Copy every line below exactly.

+ + + +

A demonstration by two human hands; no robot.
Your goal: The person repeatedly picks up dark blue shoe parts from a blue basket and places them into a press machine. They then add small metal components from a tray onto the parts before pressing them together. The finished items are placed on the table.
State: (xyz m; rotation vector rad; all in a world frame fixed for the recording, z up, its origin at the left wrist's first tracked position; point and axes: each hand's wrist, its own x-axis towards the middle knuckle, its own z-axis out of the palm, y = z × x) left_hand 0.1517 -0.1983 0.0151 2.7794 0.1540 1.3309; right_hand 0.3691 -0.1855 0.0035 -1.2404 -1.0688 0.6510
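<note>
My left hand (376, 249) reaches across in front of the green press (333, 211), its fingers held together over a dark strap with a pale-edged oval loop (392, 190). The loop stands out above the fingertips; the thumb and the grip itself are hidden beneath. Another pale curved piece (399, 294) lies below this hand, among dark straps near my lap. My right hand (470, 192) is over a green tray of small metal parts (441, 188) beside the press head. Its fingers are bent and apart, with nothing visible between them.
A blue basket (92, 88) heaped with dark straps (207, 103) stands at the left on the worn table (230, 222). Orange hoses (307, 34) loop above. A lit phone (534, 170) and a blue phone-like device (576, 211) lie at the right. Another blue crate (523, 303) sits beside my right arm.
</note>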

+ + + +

### WRITTEN REPLY
A demonstration by two human hands; no robot.
Your goal: The person repeatedly picks up dark blue shoe parts from a blue basket and places them into a press machine. They then add small metal components from a tray onto the parts before pressing them together. The finished items are placed on the table.
State: (xyz m; rotation vector rad; all in a world frame fixed for the recording, z up, its origin at the left wrist's first tracked position; point and axes: each hand's wrist, its own x-axis towards the middle knuckle, its own z-axis out of the palm, y = z × x) left_hand 0.1517 -0.1983 0.0151 2.7794 0.1540 1.3309; right_hand 0.3691 -0.1855 0.0035 -1.2404 -1.0688 0.6510
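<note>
My left hand (376, 249) reaches across in front of the green press (333, 211), its fingers held together over a dark strap with a pale-edged oval loop (392, 190). The loop stands out above the fingertips; the thumb and the grip itself are hidden beneath. Another pale curved piece (399, 294) lies below this hand, among dark straps near my lap. My right hand (470, 192) is over a green tray of small metal parts (441, 188) beside the press head. Its fingers are bent and apart, with nothing visible between them.
A blue basket (92, 88) heaped with dark straps (207, 103) stands at the left on the worn table (230, 222). Orange hoses (307, 34) loop above. A lit phone (534, 170) and a blue phone-like device (576, 211) lie at the right. Another blue crate (523, 303) sits beside my right arm.
</note>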

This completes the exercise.